Bruised

Apparently this is my 101st post. I don’t know if that’s significat but it is surprising.

My toes on my right foot are bruised. I suspect it’s from wearing in my new trainers over the last few days and was exasperated by last night’s run. I had little to no intention to run tonight, I rarely ever do on a Friday, it’s not that I plan anything else I just tend to fill the last night of the work week with other less strenuous activities. However, now that the option has been taken away from me I feel annoyed and want to get out there. The annoyance is tempered by the cheery feeling of knowing that I want to go for a run.

PJ has adopted a new habit for the new year as he often does. This year he has decided to exercise his skills of caricature so I volunteered myself and sent him a picture of myself that Tim took while we were at Kincraig in November. The result went up the other night.

I like it. It’s a little odd to see an artist’s impression of yourself, and it must be a bit odd for an artist to do when, like PJ mentions, he’s known me for a good number of years but we’ve only met up on a handful of occasions. Seeing someone you picture as a teenager with a beard must take a bit of reconciling. Certainly, when I was accosted at a gig recently by one of the traceurs I used to train with I could barely recognise him. I made conversation but I still have no idea of his name.

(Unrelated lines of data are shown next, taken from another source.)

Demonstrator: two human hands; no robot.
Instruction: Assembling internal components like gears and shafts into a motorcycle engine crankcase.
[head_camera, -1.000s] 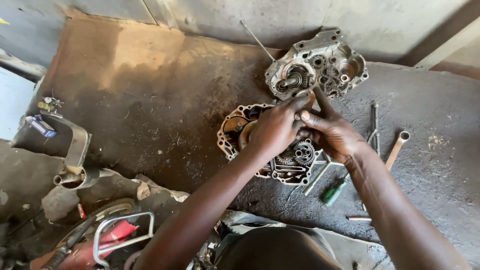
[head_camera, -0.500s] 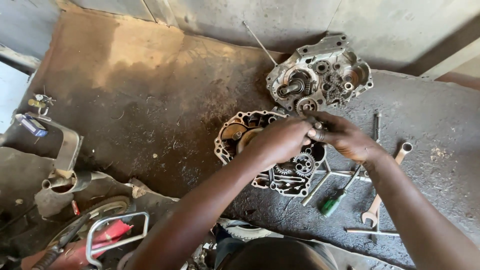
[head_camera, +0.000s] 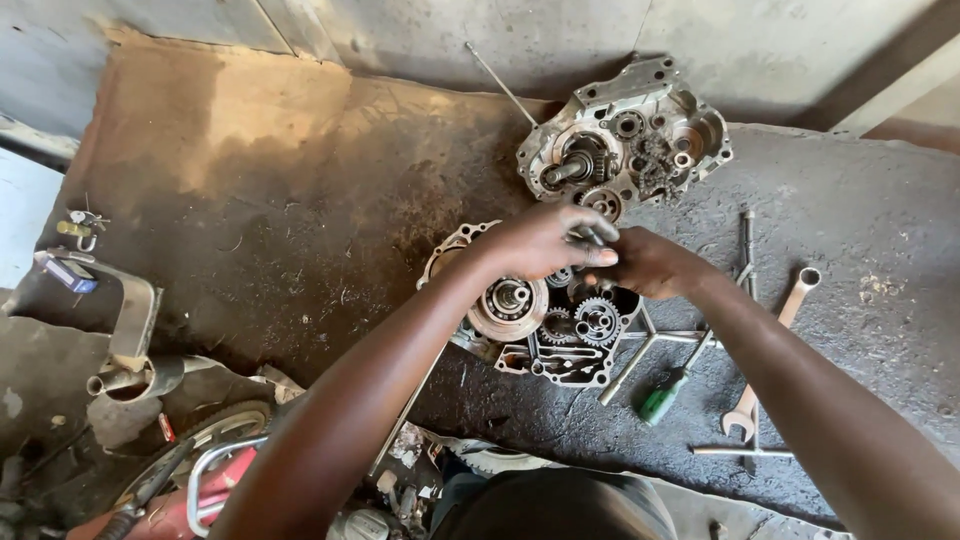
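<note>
Lying flat on the dark oily mat: open engine crankcase half (head_camera: 545, 320), grey and grimy, showing toothed gears, a round clutch hub and a pale gasket rim along the left edge. Being partly covered at the upper edge by both hands. Sitting just below a second case half (head_camera: 625, 135), tilted, shaft and sprockets facing up.

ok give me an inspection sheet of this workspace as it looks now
surface: dark, oily ground mat, worn brown at the back
job's things: near engine case half with gears showing; second case half behind it
clutter: green-handled screwdriver, spanner, cross wrench
hands: left hand and right hand meet over the near case; what they pinch is hidden
cables: nothing seen
surroundings: concrete wall; red motorcycle parts lower left
</note>
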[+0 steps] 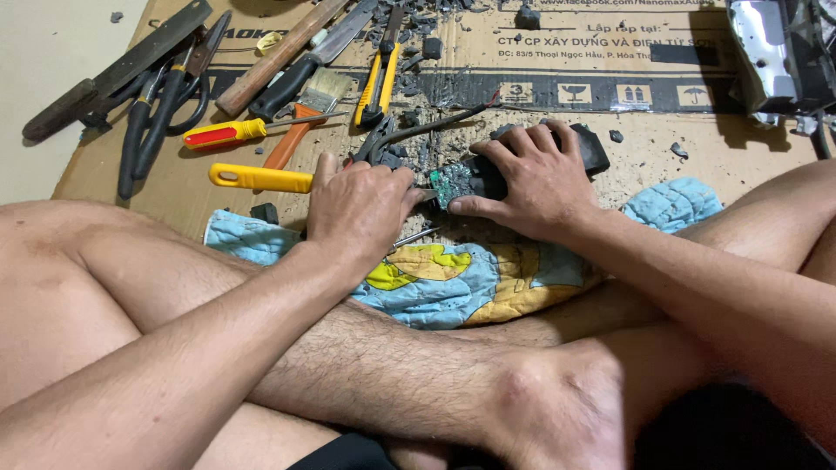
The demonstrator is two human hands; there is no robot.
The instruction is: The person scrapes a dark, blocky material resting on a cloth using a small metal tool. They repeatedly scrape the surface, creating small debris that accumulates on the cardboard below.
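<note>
I sit cross-legged on flattened cardboard (610,52). My right hand (531,178) presses down on a black block (592,148) whose end shows a green circuit board (453,181). My left hand (361,209) is closed around a yellow-handled tool (259,178) whose handle sticks out to the left; its tip points at the green board. A thin metal rod (416,236) pokes out below my left hand. Both hands work above a blue and yellow patterned cloth (453,278).
Tools lie at the back left: a red and yellow screwdriver (222,133), a paintbrush (300,122), black shears (161,104), a wooden-handled tool (274,61), yellow-black pliers (379,83) and a knife (296,74). Dark debris is scattered about. A silvery device (775,52) sits top right.
</note>
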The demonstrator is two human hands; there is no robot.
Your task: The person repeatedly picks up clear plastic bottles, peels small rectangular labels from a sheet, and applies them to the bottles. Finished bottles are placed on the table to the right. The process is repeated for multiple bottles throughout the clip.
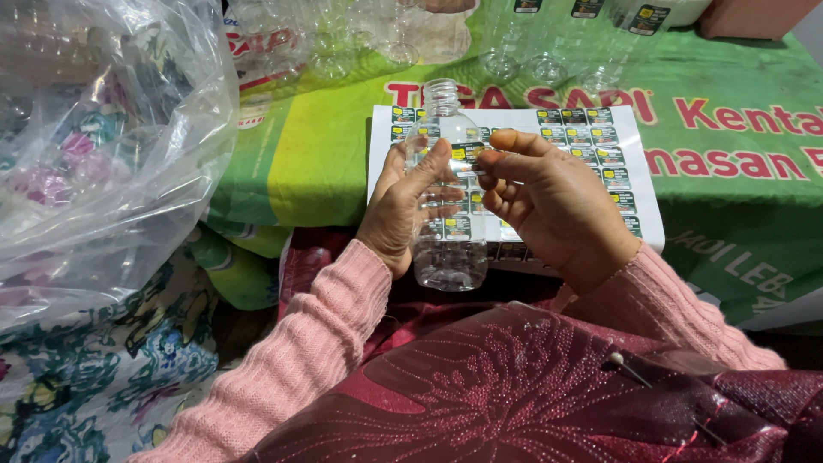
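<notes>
My left hand [401,210] is wrapped around a small clear plastic bottle [448,257] without a cap, holding it upright over my lap. My right hand [549,206] pinches a small dark-and-yellow sticker label [467,153] against the bottle's upper side, thumb and forefinger on the label. Behind the bottle lies a white sheet of sticker labels [600,146] on a green printed cloth [737,197]; part of the sheet is hidden by my hands.
A large clear plastic bag [103,154] with more empty bottles bulges at the left. Several clear empty bottles [514,43] stand along the far edge of the green cloth. A flowered fabric [94,386] lies at the lower left, and my dark red patterned garment [514,394] covers my lap.
</notes>
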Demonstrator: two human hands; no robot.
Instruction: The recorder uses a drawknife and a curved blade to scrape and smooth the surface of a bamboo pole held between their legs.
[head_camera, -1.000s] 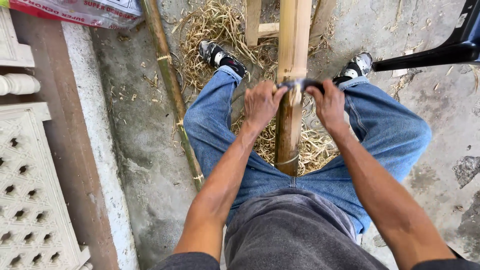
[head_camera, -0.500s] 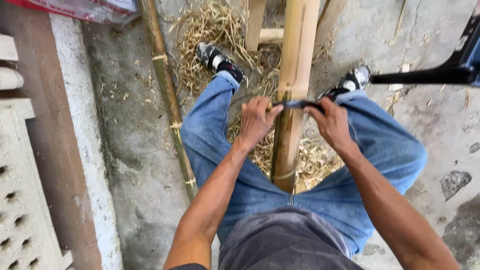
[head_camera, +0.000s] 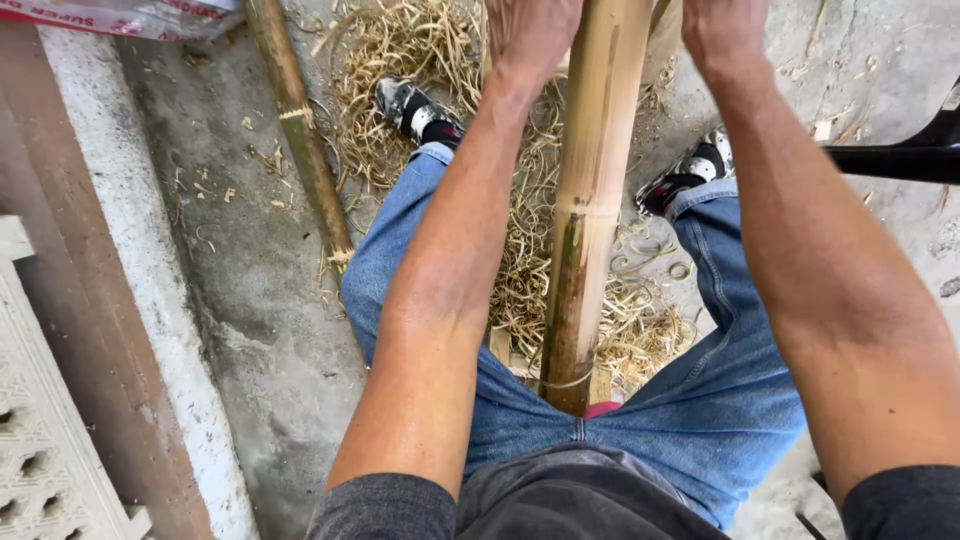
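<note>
Fingers: lost past the top edge on both sides, so can't tell whether open, closed or clamped on anything; only backs of left hand (head_camera: 530, 30) and right hand (head_camera: 725, 28) showing, one each side of the thick bamboo pole (head_camera: 590, 220), both arms stretched well fwd. Looks like the far end of a working stroke along the pole, judging by the full reach and the heap of curled shavings (head_camera: 560, 300) under and around it; no tool in view, so can't say what does the cutting. Next move, as a guess: needs even pressure from both sides, wrists level, and the pole kept pinned so as not to roll or slide. Pole position: between the legs, near end tucked against the jeans (head_camera: 730, 400) at the crotch, w/ a thin band or wire ring round it just above that end. Long axis: running straight away from the body, close to vertical in the picture, tipped slightly right toward the far end, which goes out of frame up top between the hands. Near half darker and greenish, far half pale yellow, node ridge approx. midway. Feet either side: left shoe (head_camera: 415, 108) and right shoe (head_camera: 690, 175) on the concrete floor (head_camera: 250, 300). Also a thinner bamboo pole (head_camera: 300, 130) lying on the floor to the left, well apart, roughly parallel.
</note>
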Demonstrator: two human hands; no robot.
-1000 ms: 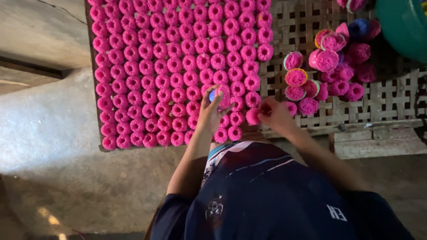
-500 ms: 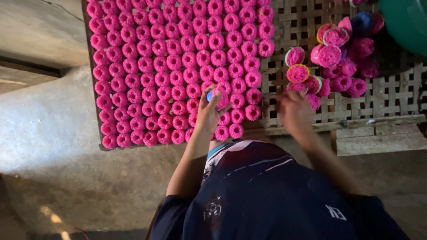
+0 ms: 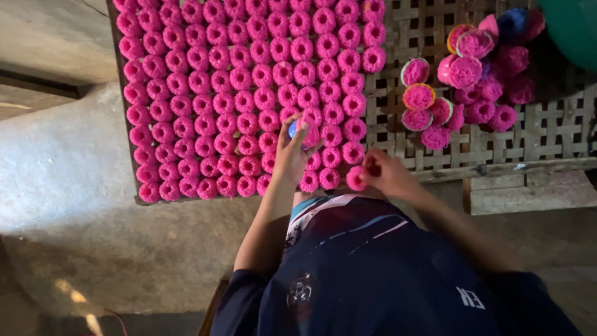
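Observation:
Rows of small pink flower-shaped pieces [image 3: 249,93] cover the left part of a woven bamboo tray [image 3: 547,134]. My left hand [image 3: 293,152] is over the near rows, its fingers closed on a pink piece in a blue-rimmed cup [image 3: 303,132]. My right hand [image 3: 385,174] is at the tray's near edge, pinching one pink piece [image 3: 356,178] beside the last row. A loose heap of pink pieces in coloured cups [image 3: 466,81] lies further right on the tray.
A green basin [image 3: 575,25] shows at the top right corner. A wooden block [image 3: 528,193] sits under the tray's near right edge. Grey concrete floor [image 3: 68,205] spreads to the left. My dark blue shirt [image 3: 373,274] fills the bottom.
My right hand reached right toward the loose heap and has come back left to the near edge, now with a pink piece. My left hand stayed over the near rows.

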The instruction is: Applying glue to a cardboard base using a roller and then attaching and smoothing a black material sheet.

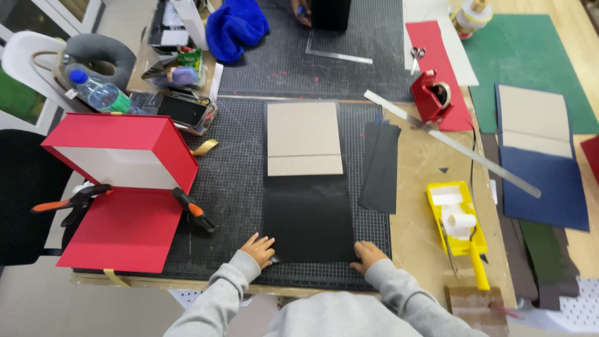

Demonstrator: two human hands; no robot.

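Directly below the camera, a person in a grey sweatshirt leans over a counter [430, 159] covered by a dark gridded cutting mat [234, 181]. Both hands rest at the near edge of a long rectangular sheet of black paper [309, 218], which lies flat on the mat with its long axis running straight away from the person. The left hand [259, 248] sits at the sheet's near left corner, fingers spread and pressing flat, gripping nothing. The right hand [368, 254] sits at the near right corner, fingers loosely curled down onto the edge; whether it pinches the paper or only presses it cannot be told. Each hand is equally close to the sheet, one per corner. The paper looks matte, smooth and uncreased. Its far end is covered by two pieces of plain grey-brown cardboard [304, 138], a larger one and a narrow strip set edge to edge. Just to the right of the sheet lies a narrower strip of black paper [380, 165], slightly tilted. A long metal ruler [452, 143] lies diagonally further right, near a red tape dispenser [432, 95] and a yellow-handled glue roller in a yellow tray [458, 218]. On the left stands an open red cloth-covered box [118, 187] held by orange-handled spring clamps [193, 210].
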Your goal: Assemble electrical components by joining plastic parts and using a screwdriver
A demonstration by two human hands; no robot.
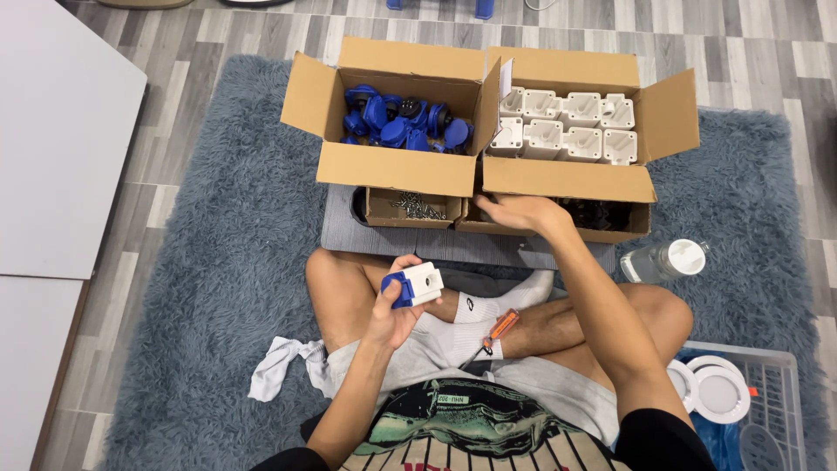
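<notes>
Two hands were busy at once. My left hand [394,301] was clamped around a white and blue plastic part [415,285], held up over my crossed legs. My right hand [516,212] reached into the small brown box [610,228] below the carton of white housings [567,126]; whether its fingers were closed on anything I could not tell. To do this well, I judged I should feel for one piece only and keep the held part steady. An orange-handled screwdriver [494,334] lay on my lap.
</notes>
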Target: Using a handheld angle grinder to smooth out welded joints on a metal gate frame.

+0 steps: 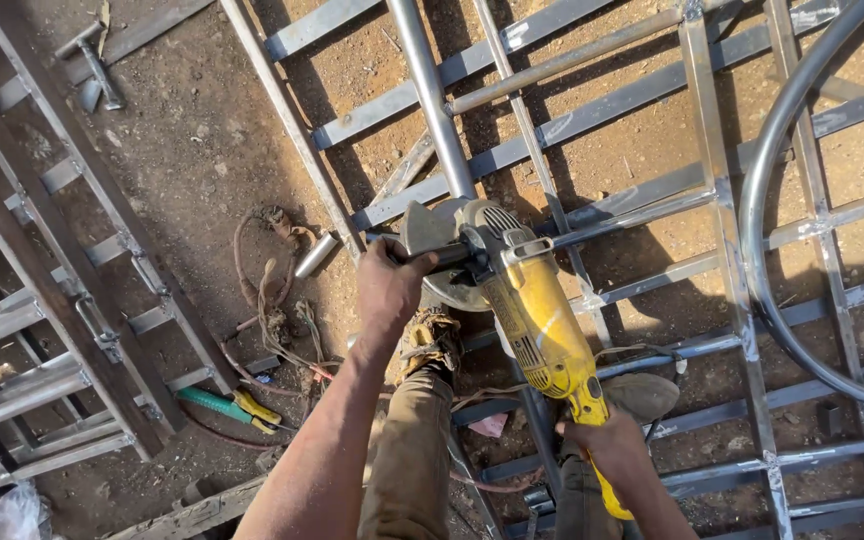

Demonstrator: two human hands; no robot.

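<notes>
Bare dirt ground (192,150) under a welded steel frame (712,190). Left hand (389,285) clenched on the side handle, right hand (612,445) gripping the yellow angle grinder (537,320), centre. Likely kickback if disc binds; boots (432,335) close.

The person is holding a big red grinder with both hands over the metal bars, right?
Not quite: the head view shows the angle grinder is yellow, not red. Both hands do hold it, left hand on the side handle, right hand on the rear grip, over the grey metal bar frame.
</notes>
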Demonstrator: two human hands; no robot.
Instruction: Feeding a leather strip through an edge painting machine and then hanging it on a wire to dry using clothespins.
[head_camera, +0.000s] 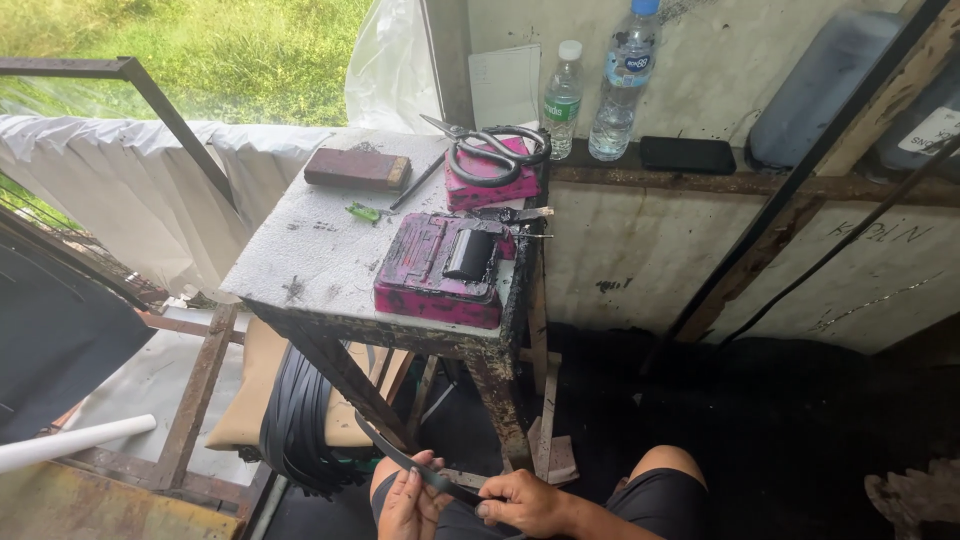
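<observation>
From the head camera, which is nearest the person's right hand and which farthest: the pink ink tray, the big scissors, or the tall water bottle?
From the right hand:
1. Pink tray, on the table's near edge, just above the hand.
2. Scissors, on a pink box at the table's back.
3. Tall bottle, on the ledge behind, by the wall.

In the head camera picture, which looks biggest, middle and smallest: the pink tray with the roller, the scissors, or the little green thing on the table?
1. Pink tray with the roller, biggest, though it sits nearest the camera.
2. Scissors, lying on a pink box.
3. Little green thing, clearly smallest.
</observation>
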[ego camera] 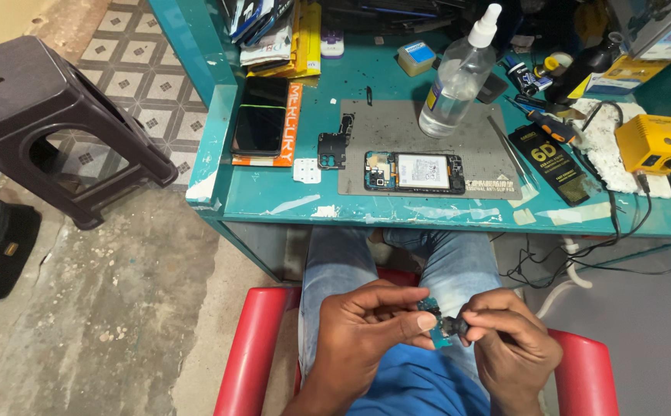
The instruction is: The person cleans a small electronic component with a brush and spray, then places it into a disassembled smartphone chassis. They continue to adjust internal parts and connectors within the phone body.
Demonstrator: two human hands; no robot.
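Over the lap, the left hand (366, 331) pinched a small teal circuit board (431, 310) between thumb and forefinger, while the right hand (505, 339) pressed its fingertips around a dark tool or part (452, 327) (too small to tell which) touching the board's near edge. Well beyond the grip, on the grey mat (397, 127), the opened phone (415, 171) lay with its back off and battery exposed, its black cover piece (331, 149) beside it. Judging by this, disassembly looked done; the board work remained unfinished.
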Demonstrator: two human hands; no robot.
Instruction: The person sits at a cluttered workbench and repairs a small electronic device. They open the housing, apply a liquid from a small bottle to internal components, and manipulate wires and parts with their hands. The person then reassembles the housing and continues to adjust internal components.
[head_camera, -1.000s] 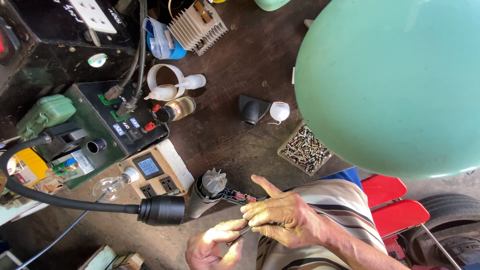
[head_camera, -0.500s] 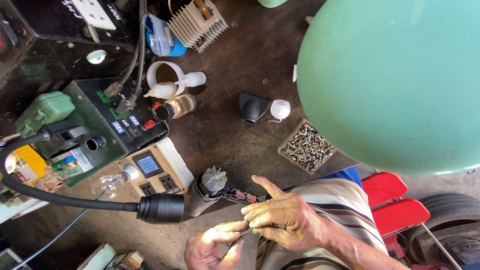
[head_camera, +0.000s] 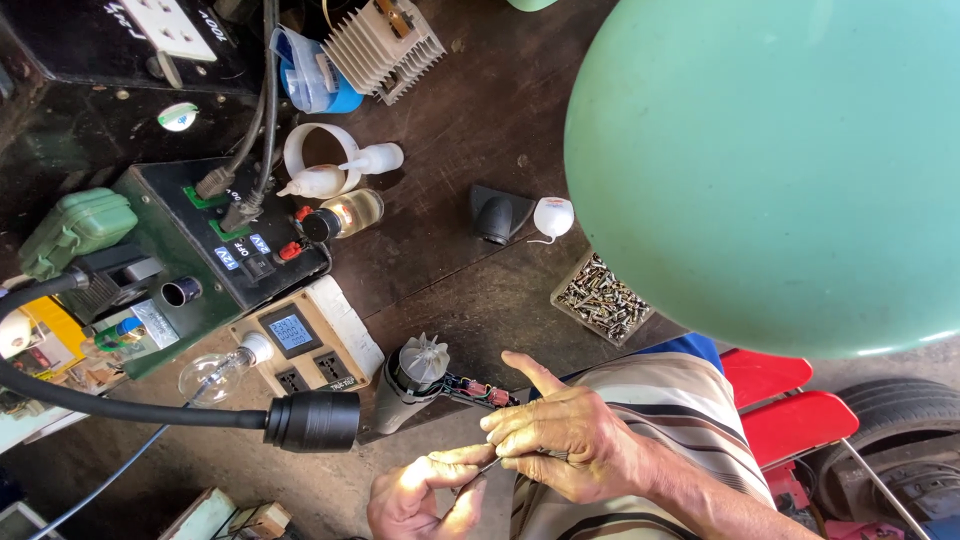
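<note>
My right hand (head_camera: 565, 440) is low in the middle, over my striped-cloth lap (head_camera: 690, 420), thumb stuck out and fingers closed on a thin metal rod-like tool (head_camera: 487, 466). My left hand (head_camera: 420, 492) is just below and to the left, pinching the tool's other end between thumb and fingers. What sits at the tip is too small to tell. Just above the hands, at the bench edge, lies a grey motor unit with a white fan wheel (head_camera: 415, 372) and a small circuit board with red parts (head_camera: 478, 390).
A large green dome (head_camera: 780, 160) fills the upper right. The dark bench (head_camera: 470, 120) holds a tray of screws (head_camera: 603, 298), a metal heat sink (head_camera: 385, 42), small white bottles (head_camera: 345, 170), a socket meter box (head_camera: 300, 345), a clear bulb (head_camera: 212, 375), a black control box (head_camera: 230, 255) and a black hose end (head_camera: 312, 421).
Almost nothing differs. Both hands stay together on the thin tool with only slight finger shifts; the view has drifted a little.
</note>
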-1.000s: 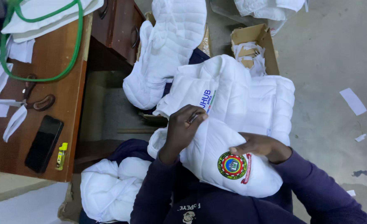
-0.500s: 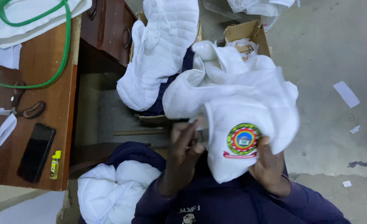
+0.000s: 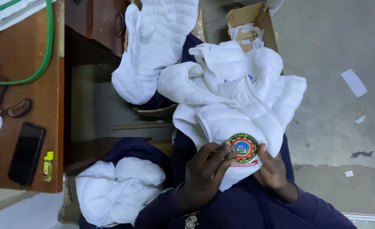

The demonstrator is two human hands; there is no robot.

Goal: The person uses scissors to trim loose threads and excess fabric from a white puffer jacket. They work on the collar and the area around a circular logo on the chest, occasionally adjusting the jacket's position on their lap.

As any good caricature will do he’s managed to pick out and magnify that part of the photograph that the subject would rather not be noticed. For me it’s my teeth. I don’t like seeing them in pictures because I always feel I’m doing a Cheshire cat impression instead of looking natural. I have no idea if other people think so when they see me either in the flesh or in pictures.

I should come to an arrangement with PJ for possession of the piece, but I’m not sure I would want to put up pictures of myself in my flat. Perhaps it would make a good companion piece to the Rogue Trooper sketch of his I see every day. Maybe I should retrieve the “PJ as Warlord” picture at my parents and start a line of art on a wall.

One thing is certain, the bare walls of my flat need covering.